Living in New York I don’t take for granted the fact that superb Indian food is only a couple of blocks away at any given point. Anywhere in the greater New York area (including parts of New Jersey, like Iselin, for example) Indian food of the highest quality is available. I am an incredibly huge Indian fan. I love the thick curry stews from the North, the tandoori baked naan with a little butter, onion fritters, fried vegetable samosas, nutty biryani with all the trimmings and a mango lassi to boot; I love the spicy combinations from the south, the hot sambar that goes with just about anything, the pickled fruits and vegetables that are tremendous on their own and perfect as a palate cleanser, the crispy edges and soft potato center of spicy dhosa, the perfectly portioned thali for the times when I can’t decide and just one option, and the creamy rice pudding to end the meal. To me, Indian food is the ultimate comfort food. It satisfied the mouth, the heart, the soul. It’s warming, homemade, and you feel so full that you get slightly worried for your digestive system after you eat.

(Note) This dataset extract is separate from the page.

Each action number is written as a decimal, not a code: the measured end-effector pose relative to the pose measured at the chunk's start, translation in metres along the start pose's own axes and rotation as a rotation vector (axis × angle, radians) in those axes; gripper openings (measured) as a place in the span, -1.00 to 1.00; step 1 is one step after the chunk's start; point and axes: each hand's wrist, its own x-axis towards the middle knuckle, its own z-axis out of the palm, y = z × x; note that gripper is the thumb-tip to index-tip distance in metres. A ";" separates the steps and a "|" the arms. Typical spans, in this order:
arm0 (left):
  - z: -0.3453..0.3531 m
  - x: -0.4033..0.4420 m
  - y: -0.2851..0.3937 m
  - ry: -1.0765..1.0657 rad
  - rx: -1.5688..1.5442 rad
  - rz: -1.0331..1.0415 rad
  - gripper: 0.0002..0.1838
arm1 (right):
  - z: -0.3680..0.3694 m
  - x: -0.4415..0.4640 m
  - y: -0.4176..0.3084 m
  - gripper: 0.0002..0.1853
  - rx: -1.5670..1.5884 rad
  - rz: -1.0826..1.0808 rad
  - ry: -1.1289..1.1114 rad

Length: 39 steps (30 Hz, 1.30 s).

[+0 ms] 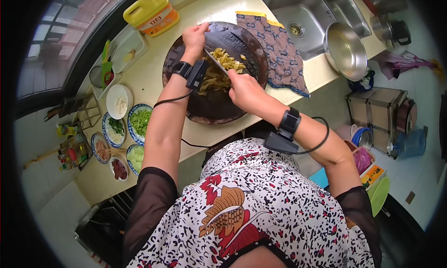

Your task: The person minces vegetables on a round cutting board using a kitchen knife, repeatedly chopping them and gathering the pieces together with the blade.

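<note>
Chopped yellow-green pickled vegetables [225,59] lie heaped on a round dark chopping board [205,110]. My right hand [244,87] is closed around the handle of a knife [217,62], whose blade slants up and left across the heap, seen nearly edge-on. Near the blade's far end, my left hand [194,39] is closed above the board's upper part. Whether its curled fingers grip the blade or something else is hidden.
Left of the board stand plates of chopped greens [140,121], a white bowl [119,101] and dark red pieces [119,169]. A yellow jug [151,14] stands behind. Rightward are a patterned cloth [274,54], a sink [298,12] and a steel basin [345,51] at the counter's edge.
</note>
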 end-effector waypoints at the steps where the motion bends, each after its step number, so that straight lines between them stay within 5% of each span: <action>1: -0.001 0.000 -0.008 -0.019 0.032 -0.066 -0.70 | 0.003 0.002 0.000 -0.61 -0.025 0.015 -0.019; 6: 0.010 -0.027 -0.017 0.072 -0.045 0.246 -0.71 | 0.039 -0.035 0.034 -0.41 0.056 0.017 0.042; 10: 0.009 -0.045 0.003 0.128 -0.086 0.290 -0.71 | 0.036 -0.039 0.028 -0.42 0.030 -0.070 0.108; 17: -0.019 -0.008 -0.004 -0.125 -0.074 -0.169 -0.71 | 0.007 -0.006 -0.030 -0.70 -0.026 0.055 -0.062; 25: -0.004 -0.045 0.000 0.085 -0.073 0.267 -0.70 | 0.050 -0.039 0.024 -0.38 0.011 -0.067 0.074; 26: -0.003 -0.044 0.000 0.097 -0.046 0.291 -0.70 | 0.049 -0.040 0.027 -0.47 0.009 -0.062 0.101; 33: -0.019 -0.007 -0.003 -0.052 0.086 -0.040 -0.74 | 0.011 -0.003 -0.033 -0.71 -0.095 -0.014 -0.028; 39: -0.011 -0.015 -0.023 0.091 -0.011 0.316 -0.75 | 0.054 -0.023 0.013 -0.45 0.030 -0.042 0.071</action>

However ambiguously, “They” say that the best Indian food outside of India can be found in London. Certainly the Indian scene of London is to be respected and taken advantage of after a flight across the pond. However, I certainly think that New York and Jersey offer quite a down-home traditional Indian fare that can compete with even those expensive, up-scale British joints.

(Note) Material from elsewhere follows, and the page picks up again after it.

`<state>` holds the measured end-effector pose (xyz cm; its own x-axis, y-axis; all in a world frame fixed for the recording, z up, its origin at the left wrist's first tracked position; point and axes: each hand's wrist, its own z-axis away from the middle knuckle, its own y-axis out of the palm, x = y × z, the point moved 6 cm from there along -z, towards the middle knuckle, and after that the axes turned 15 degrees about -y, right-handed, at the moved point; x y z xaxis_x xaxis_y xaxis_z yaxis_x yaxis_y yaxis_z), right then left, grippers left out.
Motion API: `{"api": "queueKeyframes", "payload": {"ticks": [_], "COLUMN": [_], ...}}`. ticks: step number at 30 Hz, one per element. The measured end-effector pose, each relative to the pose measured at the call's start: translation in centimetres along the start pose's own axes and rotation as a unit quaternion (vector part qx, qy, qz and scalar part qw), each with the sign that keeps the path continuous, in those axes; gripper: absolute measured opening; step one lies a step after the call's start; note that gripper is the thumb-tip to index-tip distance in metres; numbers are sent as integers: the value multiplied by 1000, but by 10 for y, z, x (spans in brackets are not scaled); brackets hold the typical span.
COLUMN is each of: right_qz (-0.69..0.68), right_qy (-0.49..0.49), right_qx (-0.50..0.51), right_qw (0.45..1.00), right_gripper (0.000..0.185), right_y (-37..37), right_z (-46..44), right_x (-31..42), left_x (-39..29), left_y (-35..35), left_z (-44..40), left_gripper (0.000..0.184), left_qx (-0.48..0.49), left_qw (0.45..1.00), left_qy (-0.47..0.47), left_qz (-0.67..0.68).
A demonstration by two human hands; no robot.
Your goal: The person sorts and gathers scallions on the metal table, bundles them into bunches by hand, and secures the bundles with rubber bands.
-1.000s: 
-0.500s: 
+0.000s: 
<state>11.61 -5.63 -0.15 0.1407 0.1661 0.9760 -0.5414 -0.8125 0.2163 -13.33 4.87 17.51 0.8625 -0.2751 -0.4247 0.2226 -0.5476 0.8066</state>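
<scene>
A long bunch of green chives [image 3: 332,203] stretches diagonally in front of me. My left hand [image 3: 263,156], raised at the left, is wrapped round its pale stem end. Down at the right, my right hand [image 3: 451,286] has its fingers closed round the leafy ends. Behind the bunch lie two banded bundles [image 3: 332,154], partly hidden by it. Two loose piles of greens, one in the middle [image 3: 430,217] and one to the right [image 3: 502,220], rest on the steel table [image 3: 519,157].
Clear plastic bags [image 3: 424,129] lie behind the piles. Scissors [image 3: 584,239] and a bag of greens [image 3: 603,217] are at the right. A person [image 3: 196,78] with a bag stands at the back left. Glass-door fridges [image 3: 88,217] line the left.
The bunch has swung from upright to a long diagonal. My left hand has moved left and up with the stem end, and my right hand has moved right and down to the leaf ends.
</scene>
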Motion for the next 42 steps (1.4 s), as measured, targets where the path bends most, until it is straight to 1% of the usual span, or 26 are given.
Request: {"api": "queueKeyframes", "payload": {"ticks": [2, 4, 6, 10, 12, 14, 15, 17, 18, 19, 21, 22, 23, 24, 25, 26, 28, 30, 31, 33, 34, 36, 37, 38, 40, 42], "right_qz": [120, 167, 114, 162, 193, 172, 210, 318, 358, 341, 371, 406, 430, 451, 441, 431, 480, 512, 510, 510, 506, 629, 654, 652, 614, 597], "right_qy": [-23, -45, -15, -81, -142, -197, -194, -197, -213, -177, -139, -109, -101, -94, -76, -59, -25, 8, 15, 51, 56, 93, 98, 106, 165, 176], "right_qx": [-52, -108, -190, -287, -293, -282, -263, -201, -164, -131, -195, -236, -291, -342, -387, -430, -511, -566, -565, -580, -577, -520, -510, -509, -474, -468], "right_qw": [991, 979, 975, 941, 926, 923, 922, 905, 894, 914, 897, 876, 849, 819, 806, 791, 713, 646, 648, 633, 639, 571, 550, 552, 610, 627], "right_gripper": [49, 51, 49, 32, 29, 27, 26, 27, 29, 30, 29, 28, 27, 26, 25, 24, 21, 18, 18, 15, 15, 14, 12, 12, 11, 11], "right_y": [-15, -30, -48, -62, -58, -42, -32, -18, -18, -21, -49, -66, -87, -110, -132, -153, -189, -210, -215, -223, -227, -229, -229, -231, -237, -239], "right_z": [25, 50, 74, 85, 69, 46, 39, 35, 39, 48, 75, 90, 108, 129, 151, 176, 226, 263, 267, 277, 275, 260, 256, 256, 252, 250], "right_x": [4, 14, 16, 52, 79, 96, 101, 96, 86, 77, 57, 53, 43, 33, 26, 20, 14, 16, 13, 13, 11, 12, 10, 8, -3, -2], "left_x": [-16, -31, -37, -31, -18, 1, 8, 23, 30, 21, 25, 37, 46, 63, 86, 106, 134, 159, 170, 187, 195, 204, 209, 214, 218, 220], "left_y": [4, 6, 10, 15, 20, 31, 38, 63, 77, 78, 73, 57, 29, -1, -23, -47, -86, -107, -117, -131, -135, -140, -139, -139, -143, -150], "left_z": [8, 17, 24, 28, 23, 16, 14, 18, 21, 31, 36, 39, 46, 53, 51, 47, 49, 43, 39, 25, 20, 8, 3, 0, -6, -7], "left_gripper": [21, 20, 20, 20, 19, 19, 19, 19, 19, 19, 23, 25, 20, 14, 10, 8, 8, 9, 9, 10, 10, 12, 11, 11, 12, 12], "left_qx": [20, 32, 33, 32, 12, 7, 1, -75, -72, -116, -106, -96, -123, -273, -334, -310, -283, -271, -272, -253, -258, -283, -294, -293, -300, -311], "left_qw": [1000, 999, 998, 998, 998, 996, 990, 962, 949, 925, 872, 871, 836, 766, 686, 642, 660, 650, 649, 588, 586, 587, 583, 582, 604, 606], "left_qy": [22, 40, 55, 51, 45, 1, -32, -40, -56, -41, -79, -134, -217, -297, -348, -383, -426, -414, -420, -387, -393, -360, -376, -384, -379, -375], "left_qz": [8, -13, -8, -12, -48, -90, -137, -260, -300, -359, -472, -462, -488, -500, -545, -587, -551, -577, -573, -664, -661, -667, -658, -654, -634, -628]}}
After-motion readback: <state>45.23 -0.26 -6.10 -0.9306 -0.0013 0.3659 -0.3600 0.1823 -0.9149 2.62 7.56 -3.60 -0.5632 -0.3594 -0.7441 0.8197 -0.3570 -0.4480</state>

If New York can compete, then Nairobi can definitely compete. A large Indian population from both the north and south have immigrated to Kenya over the years and there is a thriving Indian community within Nairobi. This makes for interesting cultural diversity (and some, although relatively few, complications with locals) and it makes for spectacular culinary offerings. There are quite a few good options when it comes to Indian in Nairobi: from the expensive side (like Handi) to inexpensive food-court options (see next post), you can’t go wrong.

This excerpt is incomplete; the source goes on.